Three days into the ordeal, Leora was ready to bid Mrs. Machine adieu and return home. The pediatrician prescribed Keflex (cephalexin, Dista) 250mg four times a day for eight days. Leora had been prescribed a topical fluoroquinolone in the hospital, but it was unnecessary given how nicely her eye was resolving.


Leora is all smiles after the antibiotics took effect and the swelling went down.

Her hospital eye culture results came back negative. This wasn’t surprising in light of the TobraDex and Augmentin she had taken prior to her eye blowing up.

Looking back a month later, there is much to be thankful for. Although we will never know for sure what caused Leora’s preseptal cellulitis, the Streptococcus that was running around her house is a good bet. The speed and severity with which her globe ballooned put her cavernous sinus at risk, and credit is due to my daughter’s cell phone photo for prompting me to be aggressive.

I’m a vision therapy specialist by design, and I’ve learned to value tenets of Eastern medicine for healing.

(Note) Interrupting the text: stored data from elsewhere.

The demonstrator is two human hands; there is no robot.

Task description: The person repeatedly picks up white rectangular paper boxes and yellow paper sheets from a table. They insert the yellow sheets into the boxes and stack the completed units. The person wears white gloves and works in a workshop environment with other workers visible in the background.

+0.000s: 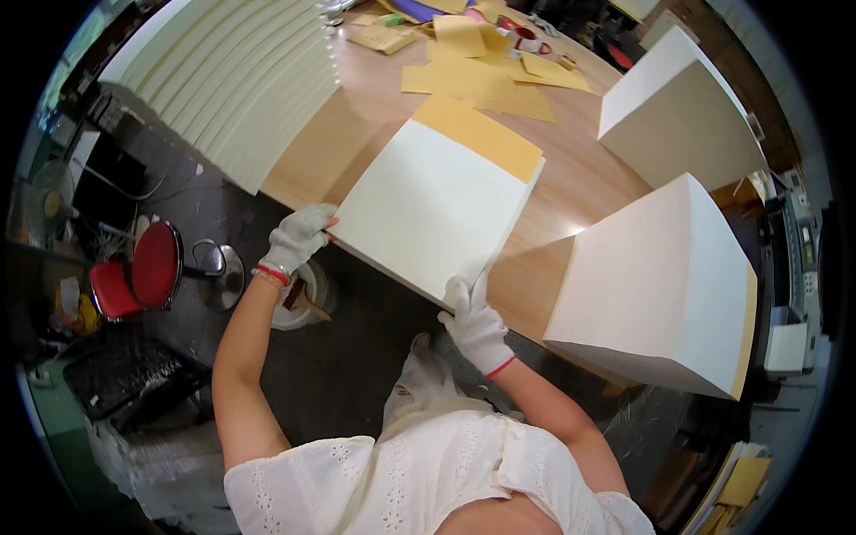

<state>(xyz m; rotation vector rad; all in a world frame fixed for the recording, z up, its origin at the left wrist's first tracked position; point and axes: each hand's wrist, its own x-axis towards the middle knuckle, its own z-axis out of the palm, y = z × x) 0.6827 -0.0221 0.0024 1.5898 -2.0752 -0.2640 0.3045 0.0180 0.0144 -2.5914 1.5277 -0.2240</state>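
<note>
A squared stack of white paper (428, 201) lies on the wooden table, a yellow sheet (481, 138) showing along its far edge. At the stack's near left corner, my left hand (301, 236), in a white knit glove with bare fingertips, is closed on the edge. My right hand (475, 323), gloved in white with a red cuff, grips the near right corner; its fingertips are partly hidden against the paper.
Tall paper stacks stand at the left (223, 89), the right (660, 276) and the far right (678, 116). Yellow paper scraps (481, 80) lie across the table's far part. Below the table edge are a white bucket (312, 299) with a brush and a red chair (143, 272).
</note>
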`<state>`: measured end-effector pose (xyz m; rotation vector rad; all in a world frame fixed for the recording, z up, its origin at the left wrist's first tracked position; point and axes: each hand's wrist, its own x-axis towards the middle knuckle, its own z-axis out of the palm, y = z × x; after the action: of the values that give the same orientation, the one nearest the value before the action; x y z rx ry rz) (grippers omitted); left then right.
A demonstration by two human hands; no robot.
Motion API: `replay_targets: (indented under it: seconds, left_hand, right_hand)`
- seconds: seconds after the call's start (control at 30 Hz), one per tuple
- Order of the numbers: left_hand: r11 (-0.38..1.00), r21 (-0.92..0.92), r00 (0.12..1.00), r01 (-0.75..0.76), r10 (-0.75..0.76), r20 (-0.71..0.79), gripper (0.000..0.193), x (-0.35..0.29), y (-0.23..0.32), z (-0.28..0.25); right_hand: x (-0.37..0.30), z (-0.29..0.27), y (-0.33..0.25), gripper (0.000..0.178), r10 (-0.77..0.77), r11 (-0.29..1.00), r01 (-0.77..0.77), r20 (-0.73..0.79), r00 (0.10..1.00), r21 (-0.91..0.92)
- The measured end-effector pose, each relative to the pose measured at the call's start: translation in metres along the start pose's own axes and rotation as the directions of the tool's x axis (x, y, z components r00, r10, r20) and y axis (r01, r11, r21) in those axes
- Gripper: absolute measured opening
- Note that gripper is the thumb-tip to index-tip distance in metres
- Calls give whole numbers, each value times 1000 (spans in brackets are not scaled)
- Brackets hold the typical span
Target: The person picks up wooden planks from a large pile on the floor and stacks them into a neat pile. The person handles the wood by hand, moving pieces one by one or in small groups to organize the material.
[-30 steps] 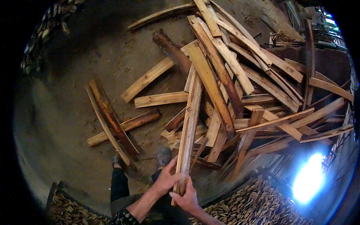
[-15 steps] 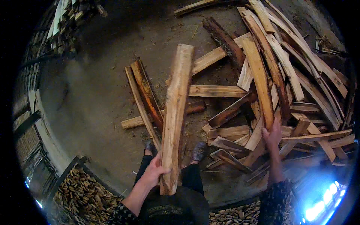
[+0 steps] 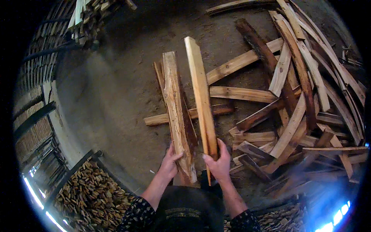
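Now both hands carry wood, where half a second ago only one did. Far to the left, a bin of small chopped wood pieces [image 3: 83, 189] sits below the curved wall, and a stack of slats [image 3: 91, 15] stands at the upper left; neither is touched.

Next comes the left hand [image 3: 169, 164], fingers wrapped around the lower end of the rough, bark-edged plank [image 3: 177, 112]. It held this same plank half a second ago, and the plank still stands nearly upright in front of the body, its top end pointing away over the dirt floor [image 3: 112, 100].

Just to its right, the right hand [image 3: 218, 164] is the one that has changed. Half a second ago it was reaching out, spread, over the heap; now it is drawn back beside the left and closed on the bottom of a smoother, paler board [image 3: 201, 96]. That board rises beside the rough plank, the two close together but slightly splayed at the top.

So, judging by this, a second piece has been picked from the heap and brought in alongside the first, and the two look ready to be handled as a pair.

Farther right, the loose pile of boards [image 3: 305, 100] lies crisscrossed on the ground, with a dark weathered plank [image 3: 257, 42] among the pale ones.
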<state>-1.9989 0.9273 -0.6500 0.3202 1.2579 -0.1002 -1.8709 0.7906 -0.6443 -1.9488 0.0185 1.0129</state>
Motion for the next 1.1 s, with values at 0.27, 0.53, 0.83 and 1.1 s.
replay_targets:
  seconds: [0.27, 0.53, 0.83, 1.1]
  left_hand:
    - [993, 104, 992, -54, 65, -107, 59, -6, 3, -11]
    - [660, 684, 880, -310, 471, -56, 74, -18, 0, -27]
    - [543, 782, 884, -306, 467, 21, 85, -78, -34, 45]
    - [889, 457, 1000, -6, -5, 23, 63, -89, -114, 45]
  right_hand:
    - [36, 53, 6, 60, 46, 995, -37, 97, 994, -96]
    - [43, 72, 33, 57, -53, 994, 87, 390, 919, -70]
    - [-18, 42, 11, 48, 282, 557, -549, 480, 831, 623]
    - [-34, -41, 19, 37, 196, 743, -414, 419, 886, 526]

Indeed, there are times when Western medicine fails to address or accord due respect to the influence of the psyche on the soma. But, in other instances, time is of the essence, and nothing substitutes for quick, decisive systemic action. This was one of those times, and my granddaughter and I will look back fondly upon I.V. antibiotics and cellular phone medicine.

Dr. Press is Chair of the Pediatrics and Binocular Vision Committee of the American Optometric Association, and is in private practice specializing in children’s vision in Fair Lawn, N.J.